Fed Day. New ATH. Healthcare Massacre. Same Divergent Chaos. | SPX Market Briefing | 28 Jan 2026

SPX Kisses Record Highs. Dow Loses $60B on One Stock. Pick Your Reality.

Tuesday told two completely different stories depending on which index you were watching.

Story One: S&P 500 closes at a record 6,978.60. Tech celebrates. Microsoft up 2.2%. Apple up 1.1%. Champagne all round.

Story Two: Dow collapses 409 points because UnitedHealth imploded 19.6% – the worst day in company history. $60 billion gone. One stock. One day. Healthcare massacre whilst tech threw a party.

Same market. Same day. Completely different realities.

And today we get Fed Day on top of this circus. Powell speaks at 2:30pm. Tesla, Microsoft, and Meta report after close. Gold just smashed through $5,100.

The divergence continues. The chaos continues. The opportunities continue.

Scroll down for the systematic breakdown – including why one loss and one win still equals a net gain…

SPX. 30 Minutes. One Trade. Job Done.

Trade less. Profit more. This isn’t trading… it’s income engineering.

Market Briefing:

Multi-Market Status

SPX: Flat – Awaiting Fresh Setup. PFZ Level 6833.29. Target pending. The bull swing hit the upper Bollinger Band and is looking ready for a fresh setup. Price nudging new all-time high territory at 6,978. Officially flat but the charts are coiling for something.

RUT: Bearish Below 2727.88. PFZ Level 2735.1. Target 2635.13. Uncle Russell remains firmly in weekend mode – bearish, unbothered, watching everyone else get excited. Cashed out and reloaded on the bear swings. Target in sight.

ES Futures: 7,030.25 – kissing the psychological 7,000 level. New all-time high territory.

NQ Futures: 26,280.75 – finally showing up to the party. Better late than never. Attempting the bull breakout after missing every move for a month.

YM Futures: 49,180 – trying to recover from Tuesday’s 409-point bloodbath. UnitedHealth still dragging.

RTY Futures: 2,689.7 – bearish, consolidating, watching the chaos from the sidelines.

Gold: RAMPAGE CONTINUES. Smashed through $5,100. Dollar at 4-year lows. Safe haven demand screaming.

VIX: 16.27 – elevated but controlled.
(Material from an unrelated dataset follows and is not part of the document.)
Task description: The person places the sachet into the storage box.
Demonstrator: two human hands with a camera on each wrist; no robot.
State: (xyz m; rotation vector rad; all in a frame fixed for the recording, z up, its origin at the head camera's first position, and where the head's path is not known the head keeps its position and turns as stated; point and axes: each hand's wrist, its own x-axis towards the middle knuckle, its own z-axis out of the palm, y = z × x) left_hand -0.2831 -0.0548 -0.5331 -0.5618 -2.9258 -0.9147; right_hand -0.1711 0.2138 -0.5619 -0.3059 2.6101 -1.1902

Watching and waiting.

Bitcoin: $89,228 – holding $89K. Extreme fear on the index. Tonight determines direction.

The Two Markets Story

Let’s be clear about what happened Tuesday:

The Tech Market: S&P 500 record. Nasdaq +0.91%. Microsoft +2.2%. Apple +1.1%. Micron +5.4%. AI enthusiasm alive and well.

The Healthcare Market: UnitedHealth -19.6%. Humana -20%. Elevance -13%. CVS -13%. $60 billion wiped from one company because Trump’s CMS proposed a 0.09% Medicare Advantage rate increase instead of the 4-6% Wall Street expected.

Same day. Same market. Completely opposite outcomes.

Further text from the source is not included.